- **Exercise prompt**: Line tally for the word "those": count the lines below that contain it and reply with the number alone.

- **Entries provided**:
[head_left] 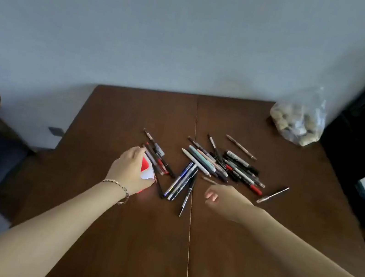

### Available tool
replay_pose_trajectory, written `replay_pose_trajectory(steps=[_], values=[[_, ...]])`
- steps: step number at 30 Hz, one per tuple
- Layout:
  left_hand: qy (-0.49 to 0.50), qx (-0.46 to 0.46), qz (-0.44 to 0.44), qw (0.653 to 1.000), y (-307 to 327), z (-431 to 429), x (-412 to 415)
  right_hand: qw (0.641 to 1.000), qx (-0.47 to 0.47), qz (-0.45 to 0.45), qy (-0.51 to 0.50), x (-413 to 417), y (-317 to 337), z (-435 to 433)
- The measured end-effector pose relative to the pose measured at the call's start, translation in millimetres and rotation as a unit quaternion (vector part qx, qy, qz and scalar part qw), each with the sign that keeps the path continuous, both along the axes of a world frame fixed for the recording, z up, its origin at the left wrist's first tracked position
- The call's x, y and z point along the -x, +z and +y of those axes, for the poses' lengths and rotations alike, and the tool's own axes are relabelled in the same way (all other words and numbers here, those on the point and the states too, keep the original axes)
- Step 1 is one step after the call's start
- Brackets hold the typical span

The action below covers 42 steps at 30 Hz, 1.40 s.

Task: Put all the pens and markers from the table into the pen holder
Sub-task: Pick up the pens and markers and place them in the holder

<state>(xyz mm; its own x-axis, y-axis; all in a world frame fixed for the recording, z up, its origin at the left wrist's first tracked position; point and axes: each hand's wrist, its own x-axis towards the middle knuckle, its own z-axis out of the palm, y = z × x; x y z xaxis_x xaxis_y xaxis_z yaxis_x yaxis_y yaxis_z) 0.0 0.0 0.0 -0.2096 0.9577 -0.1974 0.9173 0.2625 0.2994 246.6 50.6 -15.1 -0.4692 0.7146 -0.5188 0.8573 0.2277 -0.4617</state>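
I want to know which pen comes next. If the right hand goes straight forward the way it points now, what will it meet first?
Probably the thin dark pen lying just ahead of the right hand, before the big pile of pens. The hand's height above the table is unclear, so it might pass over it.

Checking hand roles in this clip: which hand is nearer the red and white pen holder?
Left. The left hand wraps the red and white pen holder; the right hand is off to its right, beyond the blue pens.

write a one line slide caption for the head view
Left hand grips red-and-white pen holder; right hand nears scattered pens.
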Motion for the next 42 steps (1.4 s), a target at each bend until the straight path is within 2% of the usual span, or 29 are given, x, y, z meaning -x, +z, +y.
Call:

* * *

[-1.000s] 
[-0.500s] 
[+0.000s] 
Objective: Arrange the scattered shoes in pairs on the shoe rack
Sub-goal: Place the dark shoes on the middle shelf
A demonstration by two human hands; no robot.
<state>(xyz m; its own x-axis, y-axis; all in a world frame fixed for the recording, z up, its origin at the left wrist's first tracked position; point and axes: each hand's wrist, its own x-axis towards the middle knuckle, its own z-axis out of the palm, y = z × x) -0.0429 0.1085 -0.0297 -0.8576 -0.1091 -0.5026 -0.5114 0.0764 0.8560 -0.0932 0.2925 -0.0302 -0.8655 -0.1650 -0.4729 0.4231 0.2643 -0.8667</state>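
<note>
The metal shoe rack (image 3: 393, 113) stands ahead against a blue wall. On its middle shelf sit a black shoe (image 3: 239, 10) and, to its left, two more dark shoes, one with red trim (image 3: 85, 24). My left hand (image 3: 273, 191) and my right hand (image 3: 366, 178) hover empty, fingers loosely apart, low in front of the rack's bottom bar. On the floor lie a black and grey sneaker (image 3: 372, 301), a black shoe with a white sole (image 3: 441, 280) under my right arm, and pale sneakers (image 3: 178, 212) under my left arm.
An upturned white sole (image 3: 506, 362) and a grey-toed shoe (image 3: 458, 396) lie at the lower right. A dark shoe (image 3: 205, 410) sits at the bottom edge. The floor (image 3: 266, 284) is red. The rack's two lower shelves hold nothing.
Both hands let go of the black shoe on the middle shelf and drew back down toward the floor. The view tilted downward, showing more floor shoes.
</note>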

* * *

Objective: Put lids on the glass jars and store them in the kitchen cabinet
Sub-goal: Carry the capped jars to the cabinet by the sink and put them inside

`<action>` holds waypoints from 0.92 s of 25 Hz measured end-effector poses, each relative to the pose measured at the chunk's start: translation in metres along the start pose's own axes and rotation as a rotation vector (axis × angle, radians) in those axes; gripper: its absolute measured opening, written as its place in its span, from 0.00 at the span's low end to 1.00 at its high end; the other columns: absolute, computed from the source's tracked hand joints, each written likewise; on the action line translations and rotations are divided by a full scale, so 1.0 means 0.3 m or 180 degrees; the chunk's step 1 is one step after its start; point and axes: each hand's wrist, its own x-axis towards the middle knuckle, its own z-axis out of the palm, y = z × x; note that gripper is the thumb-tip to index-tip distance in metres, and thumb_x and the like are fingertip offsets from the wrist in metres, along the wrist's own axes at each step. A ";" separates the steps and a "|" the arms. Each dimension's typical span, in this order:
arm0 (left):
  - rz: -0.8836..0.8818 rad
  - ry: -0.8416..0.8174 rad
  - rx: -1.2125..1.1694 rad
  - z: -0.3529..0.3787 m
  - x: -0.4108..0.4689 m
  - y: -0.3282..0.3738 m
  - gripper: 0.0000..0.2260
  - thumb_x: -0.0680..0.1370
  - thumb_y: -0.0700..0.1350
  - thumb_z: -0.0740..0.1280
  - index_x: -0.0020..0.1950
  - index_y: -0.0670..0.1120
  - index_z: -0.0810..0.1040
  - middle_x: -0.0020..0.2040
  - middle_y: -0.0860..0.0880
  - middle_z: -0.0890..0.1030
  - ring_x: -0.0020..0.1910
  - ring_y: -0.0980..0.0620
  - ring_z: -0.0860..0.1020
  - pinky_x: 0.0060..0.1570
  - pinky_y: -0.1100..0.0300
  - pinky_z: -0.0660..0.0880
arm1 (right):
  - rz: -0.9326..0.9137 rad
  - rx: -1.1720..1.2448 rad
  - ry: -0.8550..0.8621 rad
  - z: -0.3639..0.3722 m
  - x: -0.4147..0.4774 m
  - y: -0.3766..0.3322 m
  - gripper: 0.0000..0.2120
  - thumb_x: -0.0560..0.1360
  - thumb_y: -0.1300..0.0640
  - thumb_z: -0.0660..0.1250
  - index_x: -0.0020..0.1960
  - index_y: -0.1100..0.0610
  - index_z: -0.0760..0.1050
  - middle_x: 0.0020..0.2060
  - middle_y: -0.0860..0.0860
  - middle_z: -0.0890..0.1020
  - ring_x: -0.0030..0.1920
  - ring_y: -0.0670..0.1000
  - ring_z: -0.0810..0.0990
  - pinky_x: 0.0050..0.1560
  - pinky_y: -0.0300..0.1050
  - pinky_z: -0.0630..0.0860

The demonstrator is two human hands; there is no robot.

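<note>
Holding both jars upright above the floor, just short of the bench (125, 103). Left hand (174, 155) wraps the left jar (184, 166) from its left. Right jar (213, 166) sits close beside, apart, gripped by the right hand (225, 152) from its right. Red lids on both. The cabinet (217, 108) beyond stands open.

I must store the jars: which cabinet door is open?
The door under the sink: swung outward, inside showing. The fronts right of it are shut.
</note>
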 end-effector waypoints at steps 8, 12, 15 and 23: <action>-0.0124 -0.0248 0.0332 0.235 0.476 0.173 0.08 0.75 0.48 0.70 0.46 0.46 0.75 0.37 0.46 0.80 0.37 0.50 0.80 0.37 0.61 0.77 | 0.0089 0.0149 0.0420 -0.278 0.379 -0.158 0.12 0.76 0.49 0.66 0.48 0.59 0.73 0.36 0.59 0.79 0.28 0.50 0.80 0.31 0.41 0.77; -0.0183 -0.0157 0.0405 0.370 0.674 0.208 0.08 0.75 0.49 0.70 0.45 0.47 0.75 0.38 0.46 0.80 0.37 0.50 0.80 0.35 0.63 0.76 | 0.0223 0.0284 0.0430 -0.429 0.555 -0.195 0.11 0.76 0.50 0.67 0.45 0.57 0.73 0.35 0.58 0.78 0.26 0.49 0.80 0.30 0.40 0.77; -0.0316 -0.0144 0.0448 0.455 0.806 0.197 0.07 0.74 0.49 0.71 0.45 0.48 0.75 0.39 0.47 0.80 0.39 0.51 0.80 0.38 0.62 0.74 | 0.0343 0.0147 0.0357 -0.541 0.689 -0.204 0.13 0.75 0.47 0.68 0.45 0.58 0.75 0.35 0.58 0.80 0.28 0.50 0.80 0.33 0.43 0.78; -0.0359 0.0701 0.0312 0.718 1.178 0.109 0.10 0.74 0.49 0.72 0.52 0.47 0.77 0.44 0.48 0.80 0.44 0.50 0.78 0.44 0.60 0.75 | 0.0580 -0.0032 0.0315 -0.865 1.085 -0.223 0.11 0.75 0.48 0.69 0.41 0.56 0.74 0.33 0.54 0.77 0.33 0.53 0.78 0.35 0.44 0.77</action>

- **Your solution**: 2